The Acquity system has been out for a couple of years now. I would ask your Waters sales rep to provide you with a couple of local references.

[DR]

Wow - 12.5 hours of deafening silence

Kidding aside, our labs have had some success with transfer of Acquity based methods. We have also had some miserable experiences but they are generally due to a developer's failure to realize that the capacities with respect to µg of analyte and injection volume are considerably lower with an Acquity column's dimensions than with a regular analytical column.

Given that the increased sensitivity is mated with a reduced (on column) sample capacity, the dynamic range you can get from an Acquity system is a modest improvement over conventional HPLC.

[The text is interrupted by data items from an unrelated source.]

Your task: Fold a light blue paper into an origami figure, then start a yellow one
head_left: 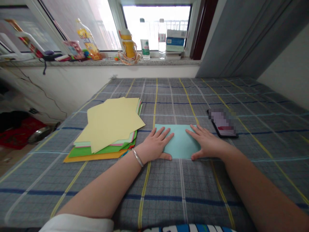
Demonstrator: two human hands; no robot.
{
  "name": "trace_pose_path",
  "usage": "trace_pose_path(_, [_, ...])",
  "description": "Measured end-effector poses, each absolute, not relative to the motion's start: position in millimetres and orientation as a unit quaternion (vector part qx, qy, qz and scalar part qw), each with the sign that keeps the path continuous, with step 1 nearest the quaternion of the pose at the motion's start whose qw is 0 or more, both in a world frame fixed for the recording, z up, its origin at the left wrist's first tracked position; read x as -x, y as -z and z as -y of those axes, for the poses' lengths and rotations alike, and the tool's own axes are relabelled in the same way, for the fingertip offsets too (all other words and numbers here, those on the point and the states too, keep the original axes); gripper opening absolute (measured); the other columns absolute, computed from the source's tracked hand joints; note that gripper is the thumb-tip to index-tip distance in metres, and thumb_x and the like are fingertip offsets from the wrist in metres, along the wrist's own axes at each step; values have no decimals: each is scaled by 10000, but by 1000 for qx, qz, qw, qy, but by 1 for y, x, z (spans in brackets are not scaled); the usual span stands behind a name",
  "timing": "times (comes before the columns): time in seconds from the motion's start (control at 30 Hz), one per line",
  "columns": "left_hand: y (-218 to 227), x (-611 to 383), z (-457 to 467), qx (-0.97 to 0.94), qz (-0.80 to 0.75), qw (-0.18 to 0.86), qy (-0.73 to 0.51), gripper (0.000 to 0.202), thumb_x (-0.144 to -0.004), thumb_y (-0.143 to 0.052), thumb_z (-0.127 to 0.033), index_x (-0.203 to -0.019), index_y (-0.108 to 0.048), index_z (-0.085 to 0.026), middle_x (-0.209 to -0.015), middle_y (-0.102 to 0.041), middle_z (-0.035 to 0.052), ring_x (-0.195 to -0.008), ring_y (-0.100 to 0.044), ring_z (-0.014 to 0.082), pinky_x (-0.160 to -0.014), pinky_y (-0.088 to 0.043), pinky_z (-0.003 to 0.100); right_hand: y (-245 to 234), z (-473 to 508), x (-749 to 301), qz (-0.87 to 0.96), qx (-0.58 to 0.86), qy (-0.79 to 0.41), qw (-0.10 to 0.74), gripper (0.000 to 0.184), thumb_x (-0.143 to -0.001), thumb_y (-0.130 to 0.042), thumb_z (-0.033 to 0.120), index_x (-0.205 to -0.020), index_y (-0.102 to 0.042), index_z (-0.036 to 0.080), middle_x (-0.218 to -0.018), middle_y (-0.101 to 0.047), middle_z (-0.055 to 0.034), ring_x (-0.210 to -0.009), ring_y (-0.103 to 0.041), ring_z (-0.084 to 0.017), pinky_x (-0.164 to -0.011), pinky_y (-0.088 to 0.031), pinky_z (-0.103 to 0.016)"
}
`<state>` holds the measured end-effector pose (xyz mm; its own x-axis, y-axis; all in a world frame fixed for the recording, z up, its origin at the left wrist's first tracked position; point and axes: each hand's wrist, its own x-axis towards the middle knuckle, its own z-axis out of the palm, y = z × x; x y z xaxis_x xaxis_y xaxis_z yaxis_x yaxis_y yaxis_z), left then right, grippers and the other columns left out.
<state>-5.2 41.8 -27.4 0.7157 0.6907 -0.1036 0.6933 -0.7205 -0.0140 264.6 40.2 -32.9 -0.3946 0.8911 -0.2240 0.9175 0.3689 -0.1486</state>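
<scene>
— Pale aqua paper (181, 141), a flat rectangle, is that what the person has under their hands?

— Yes, it lies on a grey plaid bed cover (212, 96) with blue and yellow stripes, right between the two hands.

— How are the hands?

— Both open, palms down, fingers spread. The left hand (154, 145) rests on the paper's left end and the right hand (207, 143) on its right end. Neither is closed around anything.

— What's that shiny band?

— A silver bangle (137, 158), on the left wrist.

— And the pile beside it?

— A loose stack of coloured paper (108, 129), pale yellow sheets on top, with green and orange showing beneath, near the left hand.

— Anything by the right hand?

— A black smartphone (223, 124), its screen blurred, just beyond the fingers.

— Further off?

— A speckled stone windowsill (101, 62) holding a clear plastic water bottle (145, 42) and a yellow-filled plastic bottle (88, 40).
</scene>
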Motion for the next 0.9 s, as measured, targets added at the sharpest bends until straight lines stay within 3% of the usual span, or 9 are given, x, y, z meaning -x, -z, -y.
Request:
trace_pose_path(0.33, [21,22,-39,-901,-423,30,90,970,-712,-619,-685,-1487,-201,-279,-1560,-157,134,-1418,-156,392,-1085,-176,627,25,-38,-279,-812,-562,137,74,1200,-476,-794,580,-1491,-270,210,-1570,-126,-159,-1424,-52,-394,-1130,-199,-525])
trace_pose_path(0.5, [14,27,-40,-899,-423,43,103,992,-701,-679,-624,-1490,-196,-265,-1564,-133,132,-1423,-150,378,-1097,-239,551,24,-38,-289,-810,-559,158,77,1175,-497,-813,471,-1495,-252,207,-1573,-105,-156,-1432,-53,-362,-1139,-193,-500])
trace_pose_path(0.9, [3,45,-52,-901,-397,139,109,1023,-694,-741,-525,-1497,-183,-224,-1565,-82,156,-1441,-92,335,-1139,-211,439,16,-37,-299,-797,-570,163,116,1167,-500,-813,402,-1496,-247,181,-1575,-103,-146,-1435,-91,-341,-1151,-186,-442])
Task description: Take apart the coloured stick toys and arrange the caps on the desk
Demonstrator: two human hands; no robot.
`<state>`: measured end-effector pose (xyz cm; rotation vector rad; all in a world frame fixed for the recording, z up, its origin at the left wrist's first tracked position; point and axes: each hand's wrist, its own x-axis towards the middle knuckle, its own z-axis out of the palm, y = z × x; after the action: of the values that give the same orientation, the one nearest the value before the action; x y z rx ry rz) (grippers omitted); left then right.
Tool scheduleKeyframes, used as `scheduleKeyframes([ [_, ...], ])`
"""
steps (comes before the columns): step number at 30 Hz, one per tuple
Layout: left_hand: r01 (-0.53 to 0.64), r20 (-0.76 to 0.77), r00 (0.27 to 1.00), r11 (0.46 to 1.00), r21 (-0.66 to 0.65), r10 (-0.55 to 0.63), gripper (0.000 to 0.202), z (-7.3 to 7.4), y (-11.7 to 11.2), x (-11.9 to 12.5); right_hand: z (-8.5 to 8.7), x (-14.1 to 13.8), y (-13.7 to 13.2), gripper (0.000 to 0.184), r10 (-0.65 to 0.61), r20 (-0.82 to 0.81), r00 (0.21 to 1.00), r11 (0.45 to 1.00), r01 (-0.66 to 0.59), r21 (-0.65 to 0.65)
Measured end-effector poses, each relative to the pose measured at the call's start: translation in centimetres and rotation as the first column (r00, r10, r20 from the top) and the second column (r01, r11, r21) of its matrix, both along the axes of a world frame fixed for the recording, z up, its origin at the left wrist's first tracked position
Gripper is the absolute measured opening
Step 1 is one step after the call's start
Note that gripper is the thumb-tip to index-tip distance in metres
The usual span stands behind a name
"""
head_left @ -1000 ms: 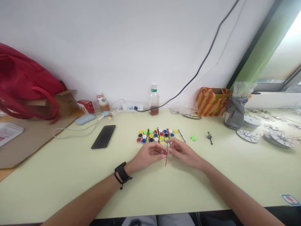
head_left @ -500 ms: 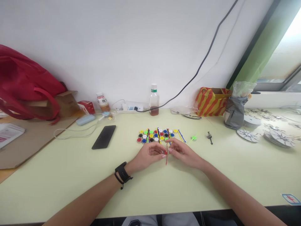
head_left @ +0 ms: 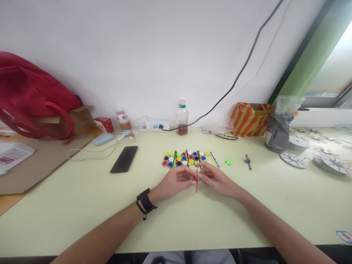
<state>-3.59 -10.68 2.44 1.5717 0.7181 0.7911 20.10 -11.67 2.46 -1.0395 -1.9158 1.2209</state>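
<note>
My left hand [head_left: 176, 181] and my right hand [head_left: 217, 179] meet over the pale green table [head_left: 82, 205], fingertips pinched together. Between them stands a thin red stick [head_left: 196, 185] with a small red disc on it; both hands pinch it. Just beyond the hands lies a cluster of several small coloured discs and sticks [head_left: 187, 158]. A black watch sits on my left wrist [head_left: 145, 201].
A black phone [head_left: 124, 164] lies to the left. A green spinner [head_left: 228, 161] and a dark spinner [head_left: 247, 160] lie to the right. At the back stand a bottle [head_left: 182, 117], a power strip [head_left: 155, 126], a striped bag [head_left: 250, 119]; a red bag [head_left: 30, 99] far left.
The hands hold nearly the same pose on the red stick; the view has shifted slightly, so everything sits a little further right in the picture.
</note>
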Motion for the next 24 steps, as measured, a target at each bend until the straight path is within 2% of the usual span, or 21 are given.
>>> scheduleKeyframes([
  [19,-0.01,-0.023,1.0,1.0,0.012,0.01,0.031,-0.03,0.16,-0.1,0.09,0.23,-0.07,0.04,0.013,0.018,1.0,0.999,-0.014,0.035],
  [24,-0.067,0.03,0.997,0.998,0.023,0.066,0.029,-0.47,0.41,-0.05,0.19,0.2,-0.22,0.046,-0.044,0.037,0.998,0.993,0.04,0.112],
])
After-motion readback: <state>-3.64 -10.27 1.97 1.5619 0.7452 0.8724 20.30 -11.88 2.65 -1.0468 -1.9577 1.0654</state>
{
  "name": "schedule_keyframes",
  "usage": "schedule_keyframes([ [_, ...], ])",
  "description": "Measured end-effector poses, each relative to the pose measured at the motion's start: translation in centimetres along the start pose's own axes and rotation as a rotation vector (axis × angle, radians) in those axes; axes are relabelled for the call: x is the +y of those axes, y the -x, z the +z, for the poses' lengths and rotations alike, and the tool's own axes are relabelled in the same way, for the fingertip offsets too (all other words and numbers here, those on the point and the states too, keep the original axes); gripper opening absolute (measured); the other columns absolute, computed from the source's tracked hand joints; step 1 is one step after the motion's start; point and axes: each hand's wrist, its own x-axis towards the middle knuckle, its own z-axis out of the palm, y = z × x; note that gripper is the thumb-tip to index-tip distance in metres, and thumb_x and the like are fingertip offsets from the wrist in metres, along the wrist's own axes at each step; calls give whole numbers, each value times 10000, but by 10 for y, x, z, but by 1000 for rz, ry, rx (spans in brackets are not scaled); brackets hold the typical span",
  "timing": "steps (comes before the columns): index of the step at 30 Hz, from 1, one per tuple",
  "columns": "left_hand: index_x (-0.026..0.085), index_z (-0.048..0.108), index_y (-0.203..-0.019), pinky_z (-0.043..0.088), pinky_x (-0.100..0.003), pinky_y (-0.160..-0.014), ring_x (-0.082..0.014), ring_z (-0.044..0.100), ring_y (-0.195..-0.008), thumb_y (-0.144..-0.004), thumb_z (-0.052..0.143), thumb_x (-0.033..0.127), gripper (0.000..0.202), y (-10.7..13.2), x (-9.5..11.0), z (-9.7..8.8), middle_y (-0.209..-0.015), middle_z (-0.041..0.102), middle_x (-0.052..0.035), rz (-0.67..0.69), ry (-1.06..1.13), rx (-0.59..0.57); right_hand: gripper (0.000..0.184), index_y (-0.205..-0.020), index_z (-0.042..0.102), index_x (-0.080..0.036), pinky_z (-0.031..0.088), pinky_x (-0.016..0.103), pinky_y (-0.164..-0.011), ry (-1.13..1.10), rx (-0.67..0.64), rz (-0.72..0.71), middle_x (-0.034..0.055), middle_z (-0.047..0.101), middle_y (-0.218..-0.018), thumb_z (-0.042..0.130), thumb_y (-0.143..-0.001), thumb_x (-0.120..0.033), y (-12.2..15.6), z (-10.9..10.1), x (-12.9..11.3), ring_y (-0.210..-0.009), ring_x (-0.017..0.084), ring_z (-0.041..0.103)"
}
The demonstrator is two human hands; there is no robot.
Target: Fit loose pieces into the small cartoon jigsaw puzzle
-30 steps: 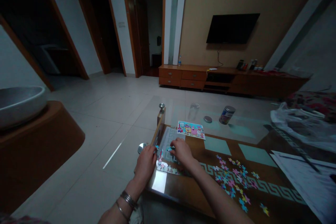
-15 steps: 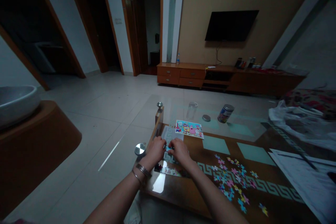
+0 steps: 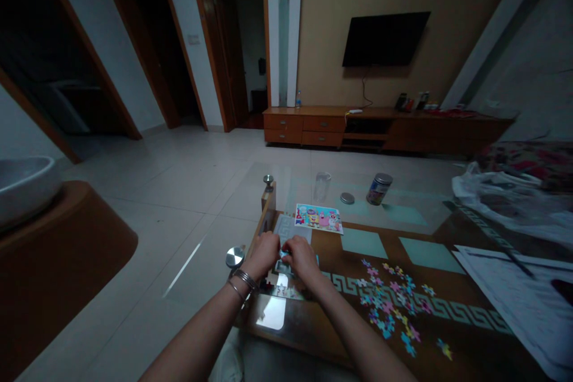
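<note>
My left hand [image 3: 265,252] and my right hand [image 3: 302,256] meet over a partly built jigsaw [image 3: 286,286] near the left corner of a glass-topped coffee table [image 3: 447,233]. Both hands have their fingers curled and pinched together on a small puzzle piece [image 3: 283,255] between them. Two bangles sit on my left wrist. A colourful cartoon picture card [image 3: 319,218] lies just beyond the hands. Several loose pastel puzzle pieces [image 3: 394,304] are scattered to the right of my right forearm.
Farther back on the table stand a drinking glass [image 3: 321,186], a round lid [image 3: 347,197] and a tin can [image 3: 379,188]. A white plastic bag [image 3: 505,203] and paper sheets [image 3: 514,304] lie at the right. A wooden TV cabinet [image 3: 380,128] lines the far wall.
My left hand has moved right from the table's edge and joined my right hand over the jigsaw. The view has shifted slightly.
</note>
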Motion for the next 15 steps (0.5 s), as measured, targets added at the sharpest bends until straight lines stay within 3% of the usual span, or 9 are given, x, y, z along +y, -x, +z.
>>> schedule_keyframes([
  [7,159,652,-932,451,-337,-852,-219,612,-984,-794,637,225,154,-9,-2,-2,-984,679,-75,-11,11,-93,171,-885,695,-174,408,276,-797,-47,13,40,80,659,-954,660,-727,-120,-2,1,1,-933,220,573],
  [11,149,607,-1037,501,-406,-852,-194,609,-966,-863,597,345,262,-17,-4,0,-1064,635,-59,-40,9,-167,161,-873,701,-177,410,277,-793,-94,-10,89,79,670,-963,666,-722,-137,-6,2,3,-926,214,586],
  [15,166,563,-1139,516,-415,-845,-202,599,-994,-884,568,358,319,-23,-3,2,-1147,596,-70,-89,23,-165,110,-830,709,-183,410,276,-762,-100,-13,124,78,682,-923,648,-743,-157,-8,3,2,-889,210,605],
])
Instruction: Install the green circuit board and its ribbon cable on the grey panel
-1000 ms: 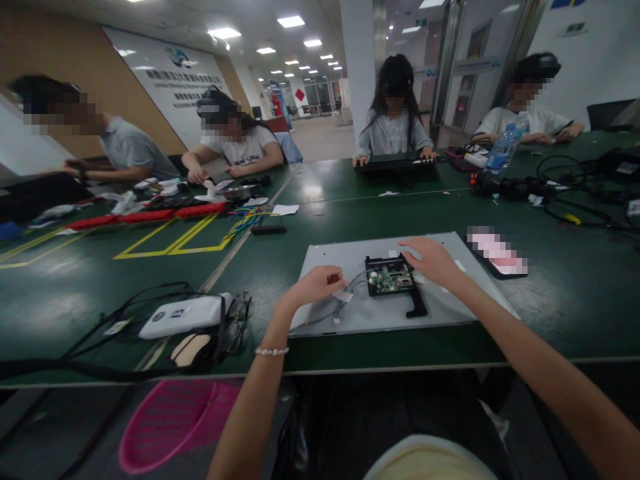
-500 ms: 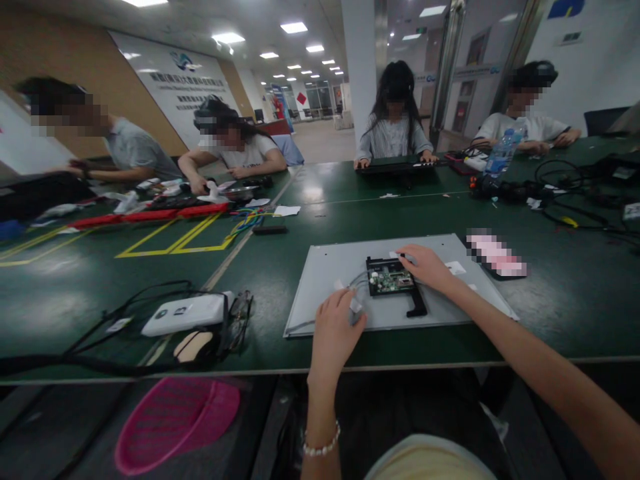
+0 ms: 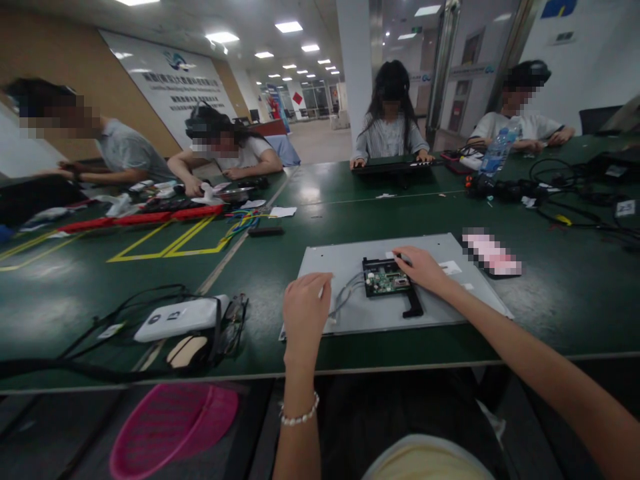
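Observation:
A grey flat panel (image 3: pixel 350 255) lies on the green table in front of me. On it rests a black plastic frame (image 3: pixel 415 308) with a green circuit board (image 3: pixel 386 281) inside. My right hand (image 3: pixel 423 267) grips the frame's upper right corner with thumb and fingers. Thin grey cables (image 3: pixel 345 293) run from the board's left side toward the panel's lower left. My left hand (image 3: pixel 303 307) is raised over the panel's left part, fingertips and thumb pinched together; a small pale bit shows between them, too unclear to name.
A phone (image 3: pixel 493 253) lies right of the panel. To the left are a white device (image 3: pixel 180 317), glasses (image 3: pixel 234 325) and black cables. A pink basket (image 3: pixel 170 427) sits below the table edge. Several people work around the table; a water bottle (image 3: pixel 496 155) stands far right.
My left hand has moved left and up, away from the cables beside the board, its fingers now pinched. My right hand stays on the black frame. The view has shifted slightly.

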`<state>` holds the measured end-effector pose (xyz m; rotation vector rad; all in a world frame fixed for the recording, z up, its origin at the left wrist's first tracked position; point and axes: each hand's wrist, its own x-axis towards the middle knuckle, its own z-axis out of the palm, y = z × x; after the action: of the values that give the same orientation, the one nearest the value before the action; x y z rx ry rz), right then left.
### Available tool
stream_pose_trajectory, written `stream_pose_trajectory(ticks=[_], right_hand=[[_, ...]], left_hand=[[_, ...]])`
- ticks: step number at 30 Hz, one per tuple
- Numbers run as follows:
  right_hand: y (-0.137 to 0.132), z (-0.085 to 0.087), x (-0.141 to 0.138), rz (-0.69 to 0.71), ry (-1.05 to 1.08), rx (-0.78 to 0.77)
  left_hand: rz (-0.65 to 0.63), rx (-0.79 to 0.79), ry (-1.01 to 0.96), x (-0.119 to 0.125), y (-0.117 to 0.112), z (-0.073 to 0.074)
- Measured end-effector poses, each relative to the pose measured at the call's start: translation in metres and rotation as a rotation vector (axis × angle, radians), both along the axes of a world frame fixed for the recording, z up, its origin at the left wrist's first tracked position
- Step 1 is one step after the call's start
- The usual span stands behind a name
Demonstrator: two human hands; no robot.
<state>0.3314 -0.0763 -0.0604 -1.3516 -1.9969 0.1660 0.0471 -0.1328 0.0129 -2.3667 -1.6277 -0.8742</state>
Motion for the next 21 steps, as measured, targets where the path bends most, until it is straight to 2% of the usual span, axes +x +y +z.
stream_pose_trajectory(ticks=[2, 4, 10, 12, 14, 17, 21], right_hand=[[-0.001, 0.001, 0.0, 0.0, -0.006, -0.007], [-0.001, 0.002, -0.001, 0.003, -0.007, -0.023], [-0.001, 0.002, -0.001, 0.011, 0.002, -0.032], [-0.001, 0.001, -0.001, 0.017, 0.005, -0.028], [-0.001, 0.002, -0.001, 0.019, 0.008, -0.019], [-0.001, 0.002, -0.002, 0.015, 0.01, -0.008], [0.0, 0.001, -0.002, 0.018, 0.009, -0.006]], left_hand=[[0.028, 0.031, 0.023, -0.004, 0.003, 0.008], [0.04, 0.008, 0.075, -0.008, 0.006, 0.009], [0.043, -0.232, 0.259, -0.018, 0.012, -0.011], [0.065, -0.262, 0.276, -0.021, 0.011, -0.016], [0.092, -0.263, 0.29, -0.019, 0.008, -0.015], [0.068, -0.23, 0.305, -0.004, 0.004, -0.002], [-0.137, -0.146, 0.331, 0.047, 0.008, 0.02]])
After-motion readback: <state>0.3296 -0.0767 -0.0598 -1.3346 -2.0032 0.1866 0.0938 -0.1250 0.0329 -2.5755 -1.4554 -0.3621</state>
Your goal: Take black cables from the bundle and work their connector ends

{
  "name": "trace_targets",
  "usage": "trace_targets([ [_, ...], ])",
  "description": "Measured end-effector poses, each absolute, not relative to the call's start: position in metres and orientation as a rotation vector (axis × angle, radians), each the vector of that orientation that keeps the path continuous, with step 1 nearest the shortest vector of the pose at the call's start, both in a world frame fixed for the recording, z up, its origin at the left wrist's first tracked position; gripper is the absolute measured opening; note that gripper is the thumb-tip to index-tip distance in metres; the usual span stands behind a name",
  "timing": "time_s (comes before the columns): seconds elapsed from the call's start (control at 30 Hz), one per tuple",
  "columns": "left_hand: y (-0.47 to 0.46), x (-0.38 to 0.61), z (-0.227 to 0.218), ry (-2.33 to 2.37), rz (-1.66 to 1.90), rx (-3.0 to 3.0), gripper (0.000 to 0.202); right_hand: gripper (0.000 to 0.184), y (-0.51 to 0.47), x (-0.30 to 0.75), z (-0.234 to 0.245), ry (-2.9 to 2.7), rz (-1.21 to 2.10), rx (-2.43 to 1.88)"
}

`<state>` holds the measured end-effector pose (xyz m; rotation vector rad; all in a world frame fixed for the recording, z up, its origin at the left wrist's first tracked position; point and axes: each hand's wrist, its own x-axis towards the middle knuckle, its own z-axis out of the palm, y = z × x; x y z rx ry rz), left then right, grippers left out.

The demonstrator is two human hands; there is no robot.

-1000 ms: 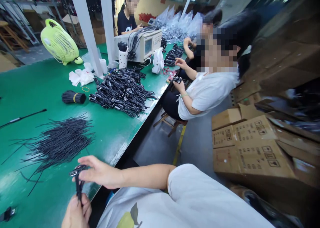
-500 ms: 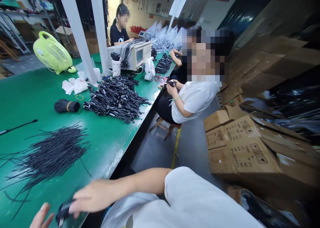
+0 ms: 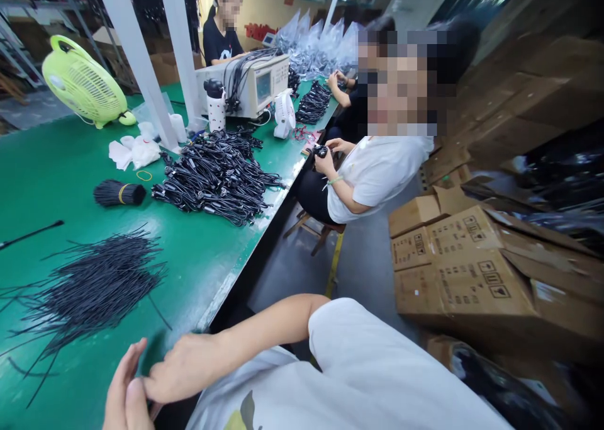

As advertised, you do get better resolving power as a function of the smaller particle sizes of the packings and higher pressures employed. This also leads to reduced run times. As long as you look at Acquity as a means of doing the same old things faster, with better resolution - you won't be dissapointed. If you're looking for a magical instrument that will give you another order of magnitude of sensitivity while you run the same 1mg/100µL samples you're already doing via HPLC, you will be disappointed.

That said, have you tried some of the smaller particle sized packings that are HPLC friendly? One of these may get you there with the Alliance...

[Victor]

DR- you say that you are regularly injecting 1mg/100ul samples ..that's 10,000 mg/l. Is this really correct? Are you working in the pharma industry-is this what people usually do? Is it a big problem to dilute the samples, or does this add unnecessary complexity or time to the method?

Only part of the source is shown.